Below are some lines of data. Return all of them as they are.

Data block:
┌──

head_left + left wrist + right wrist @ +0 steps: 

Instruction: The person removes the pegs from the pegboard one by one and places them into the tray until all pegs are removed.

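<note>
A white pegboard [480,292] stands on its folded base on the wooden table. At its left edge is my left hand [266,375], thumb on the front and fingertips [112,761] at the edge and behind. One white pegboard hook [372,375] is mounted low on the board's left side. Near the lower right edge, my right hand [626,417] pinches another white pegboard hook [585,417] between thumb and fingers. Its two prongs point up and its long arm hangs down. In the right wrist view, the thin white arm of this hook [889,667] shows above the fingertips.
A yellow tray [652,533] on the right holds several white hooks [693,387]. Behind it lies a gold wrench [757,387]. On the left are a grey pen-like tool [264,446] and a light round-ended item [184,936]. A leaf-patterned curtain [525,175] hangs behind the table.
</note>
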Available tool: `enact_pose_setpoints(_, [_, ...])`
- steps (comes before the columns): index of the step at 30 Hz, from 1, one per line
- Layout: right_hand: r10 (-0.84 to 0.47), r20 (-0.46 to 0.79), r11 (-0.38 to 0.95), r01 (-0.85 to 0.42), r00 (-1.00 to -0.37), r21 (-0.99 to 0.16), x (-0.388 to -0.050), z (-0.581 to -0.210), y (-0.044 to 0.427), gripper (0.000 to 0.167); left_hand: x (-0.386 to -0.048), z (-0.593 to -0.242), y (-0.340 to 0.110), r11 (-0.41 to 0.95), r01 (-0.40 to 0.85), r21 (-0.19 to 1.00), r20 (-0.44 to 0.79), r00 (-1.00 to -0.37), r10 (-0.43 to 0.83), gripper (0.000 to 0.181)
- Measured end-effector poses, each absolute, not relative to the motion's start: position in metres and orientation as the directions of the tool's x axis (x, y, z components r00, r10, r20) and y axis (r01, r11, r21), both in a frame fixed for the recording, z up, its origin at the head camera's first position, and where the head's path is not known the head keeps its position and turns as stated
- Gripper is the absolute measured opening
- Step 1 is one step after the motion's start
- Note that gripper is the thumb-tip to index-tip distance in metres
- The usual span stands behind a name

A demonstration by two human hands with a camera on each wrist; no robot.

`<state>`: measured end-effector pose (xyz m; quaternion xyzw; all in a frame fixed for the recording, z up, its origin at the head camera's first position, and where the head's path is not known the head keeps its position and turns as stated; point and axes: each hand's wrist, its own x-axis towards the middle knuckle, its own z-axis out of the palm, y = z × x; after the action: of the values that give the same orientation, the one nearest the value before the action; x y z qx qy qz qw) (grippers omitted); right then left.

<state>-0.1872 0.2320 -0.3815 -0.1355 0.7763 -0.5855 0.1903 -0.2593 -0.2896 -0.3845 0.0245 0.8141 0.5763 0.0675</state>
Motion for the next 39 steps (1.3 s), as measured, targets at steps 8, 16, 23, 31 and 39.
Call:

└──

Answer for this exercise:
head_left + left wrist + right wrist @ +0 steps: 

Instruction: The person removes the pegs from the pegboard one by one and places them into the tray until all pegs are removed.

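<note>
A white pegboard [480,292] stands on its folded base on the wooden table. At its left edge is my left hand [266,375], thumb on the front and fingertips [112,761] at the edge and behind. One white pegboard hook [372,375] is mounted low on the board's left side. Near the lower right edge, my right hand [626,417] pinches another white pegboard hook [585,417] between thumb and fingers. Its two prongs point up and its long arm hangs down. In the right wrist view, the thin white arm of this hook [889,667] shows above the fingertips.
A yellow tray [652,533] on the right holds several white hooks [693,387]. Behind it lies a gold wrench [757,387]. On the left are a grey pen-like tool [264,446] and a light round-ended item [184,936]. A leaf-patterned curtain [525,175] hangs behind the table.
</note>
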Available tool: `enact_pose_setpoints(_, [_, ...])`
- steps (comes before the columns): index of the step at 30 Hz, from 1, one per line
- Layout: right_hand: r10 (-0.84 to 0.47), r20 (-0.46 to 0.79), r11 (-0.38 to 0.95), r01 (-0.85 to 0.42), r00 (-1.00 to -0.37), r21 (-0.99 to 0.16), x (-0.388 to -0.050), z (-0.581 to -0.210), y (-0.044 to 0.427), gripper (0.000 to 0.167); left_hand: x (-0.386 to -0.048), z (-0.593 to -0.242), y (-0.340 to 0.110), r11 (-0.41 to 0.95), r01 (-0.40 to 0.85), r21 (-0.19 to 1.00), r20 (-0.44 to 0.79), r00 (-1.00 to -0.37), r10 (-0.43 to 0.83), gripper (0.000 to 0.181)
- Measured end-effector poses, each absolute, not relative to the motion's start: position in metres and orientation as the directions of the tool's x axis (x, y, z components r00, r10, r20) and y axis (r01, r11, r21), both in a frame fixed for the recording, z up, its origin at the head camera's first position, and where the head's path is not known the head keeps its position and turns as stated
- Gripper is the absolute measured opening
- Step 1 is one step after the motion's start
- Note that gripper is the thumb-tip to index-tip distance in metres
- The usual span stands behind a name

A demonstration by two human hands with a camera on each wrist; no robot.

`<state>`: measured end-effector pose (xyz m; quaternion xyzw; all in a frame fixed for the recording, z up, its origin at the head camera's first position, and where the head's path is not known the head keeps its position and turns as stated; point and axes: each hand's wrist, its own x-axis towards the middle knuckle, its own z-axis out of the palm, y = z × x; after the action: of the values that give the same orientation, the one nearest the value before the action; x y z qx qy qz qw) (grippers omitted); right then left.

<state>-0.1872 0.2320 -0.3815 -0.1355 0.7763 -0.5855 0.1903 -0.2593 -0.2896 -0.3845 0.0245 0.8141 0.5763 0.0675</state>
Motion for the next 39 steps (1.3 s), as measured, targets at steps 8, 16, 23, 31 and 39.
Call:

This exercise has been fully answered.